Now I’m seventy. Alone as a lone tree. A burden to my own daughter.
“Darling, please come by tonight… I can’t manage on my own…”
“Mum, I’m swamped with work! Stop whinging. Fine, I’ll come.”
I clutched the phone, knuckles white, tears spilling down my cheeks—hot with hurt, with grief, with the crushing truth that my only child saw me as nothing but a nuisance. I remembered raising Emily alone, bending over backwards for her, never once saying no. The best for her—always for her. Maybe that was my mistake. I spoiled her rotten, loved her too much, foolishly believed that making her happy would make me happy too.

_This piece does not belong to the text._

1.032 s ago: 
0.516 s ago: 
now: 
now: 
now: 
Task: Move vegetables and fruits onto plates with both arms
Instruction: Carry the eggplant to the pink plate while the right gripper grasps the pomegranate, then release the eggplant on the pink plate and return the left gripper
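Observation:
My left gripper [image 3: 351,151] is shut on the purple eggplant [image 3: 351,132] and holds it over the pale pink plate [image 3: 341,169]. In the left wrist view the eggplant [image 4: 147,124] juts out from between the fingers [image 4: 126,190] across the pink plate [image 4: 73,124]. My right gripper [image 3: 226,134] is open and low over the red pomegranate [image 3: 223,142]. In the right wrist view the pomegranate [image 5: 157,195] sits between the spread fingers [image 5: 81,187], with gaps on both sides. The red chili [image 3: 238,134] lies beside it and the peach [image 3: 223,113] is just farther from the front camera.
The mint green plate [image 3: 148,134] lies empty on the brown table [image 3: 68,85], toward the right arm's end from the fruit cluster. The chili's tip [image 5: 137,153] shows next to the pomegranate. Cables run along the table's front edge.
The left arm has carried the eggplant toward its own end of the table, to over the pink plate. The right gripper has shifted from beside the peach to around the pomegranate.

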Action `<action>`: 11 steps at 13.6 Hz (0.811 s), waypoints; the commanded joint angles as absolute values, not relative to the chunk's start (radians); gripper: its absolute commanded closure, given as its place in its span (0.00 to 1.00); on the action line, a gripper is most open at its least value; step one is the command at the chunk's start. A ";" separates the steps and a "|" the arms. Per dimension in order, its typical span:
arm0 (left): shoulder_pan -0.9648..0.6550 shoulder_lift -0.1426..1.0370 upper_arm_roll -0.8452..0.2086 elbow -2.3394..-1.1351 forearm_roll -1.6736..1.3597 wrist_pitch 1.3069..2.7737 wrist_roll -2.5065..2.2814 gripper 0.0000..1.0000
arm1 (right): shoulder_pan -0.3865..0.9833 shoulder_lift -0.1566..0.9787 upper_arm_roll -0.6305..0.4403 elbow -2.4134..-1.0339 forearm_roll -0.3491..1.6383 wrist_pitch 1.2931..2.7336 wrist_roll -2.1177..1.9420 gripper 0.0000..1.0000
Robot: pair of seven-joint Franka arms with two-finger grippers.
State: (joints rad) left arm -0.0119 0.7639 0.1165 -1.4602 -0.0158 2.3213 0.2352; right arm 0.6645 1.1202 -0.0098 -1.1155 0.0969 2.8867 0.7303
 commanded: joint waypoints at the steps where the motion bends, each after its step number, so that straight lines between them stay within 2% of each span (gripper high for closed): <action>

When Emily was eleven, a man came into my life. For the first time in years, I felt like a woman again. But Emily threw such a fit I had to let him go. My heart screamed, yet I chose her. I always chose her. And now… Now I’m seventy. Alone. A bundle of aches, no strength left, and the one person I dared to hope for—my daughter—brushed me off like a bothersome fly.

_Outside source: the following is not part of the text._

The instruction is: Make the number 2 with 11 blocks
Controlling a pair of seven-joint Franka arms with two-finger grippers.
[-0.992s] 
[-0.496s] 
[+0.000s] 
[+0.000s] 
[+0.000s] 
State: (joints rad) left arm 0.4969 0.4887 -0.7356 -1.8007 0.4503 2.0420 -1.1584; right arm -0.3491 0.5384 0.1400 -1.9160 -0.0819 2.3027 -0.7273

Emily’s been married twenty years. Three kids, but I hardly see them. Why? I don’t know. Maybe they’ve heard I’m a “pest” too.
“Mum, what now?” Emily stormed in, face twisted in irritation.
“The nurse says I need injections… You’re trained, couldn’t you—”
“What, trek over here every day? Are you joking?”
“Emily, the pavements are icy—I can’t make it to the clinic—”
“Then pay me! No one does this for free!”
“I don’t have the money—”
“Brilliant! Ask someone else!” The door slammed.
Next morning, I left two hours early—trudging through snow, gripping the referral slip tight, whispering, “You’ll manage, just get there…” But tears fell anyway. Not from pain. From loneliness. From words that would haunt me forever: “You’re a burden.”
At the clinic door, a young woman approached.
“Let Granny through! Are you unwell? You’re crying…”
“No, love. Not from pain. From life.”
She sat beside me, listened. I told her everything. Strangely, it was easier than talking to my own flesh and blood. Her name was Lucy—turned out, she lived down the road. After that day, she visited often. Brought groceries, sorted my meds. Just… listened.
On my birthday, Lucy came alone. Emily didn’t even call.
“I had to be here,” Lucy said. “You remind me of my mum. Being near you… it’s peaceful.”
That’s when I knew—a stranger had given me more than the one I’d raised with a mother’s heart.
We grew close. Lucy took me to her cottage, celebrated holidays, drove me to the countryside. Finally, I made a hard choice—signed the flat over to her. She refused at first: “I don’t want anything from you.” But I insisted. Not for money—that much was clear. She stayed when no one else did.
Later, I moved in with her—too frail to live alone. We sold my flat before Emily could contest it. Put it all behind us.
Until a year later. Emily returned, venom in her voice.
“You gave it to a stranger! Made me a laughingstock! It should’ve been mine! You should’ve just died!”
Lucy’s husband shoved her out before she could finish.
So there it was. Strangers became family. Lucy, my daughter in all but blood. And the one I carried under my heart? Betrayed me. Turned away when I needed her most. Too busy. Too inconvenienced. Because a mother’s love isn’t an asset. Just a feeling. And feelings? Nobody wants those anymore.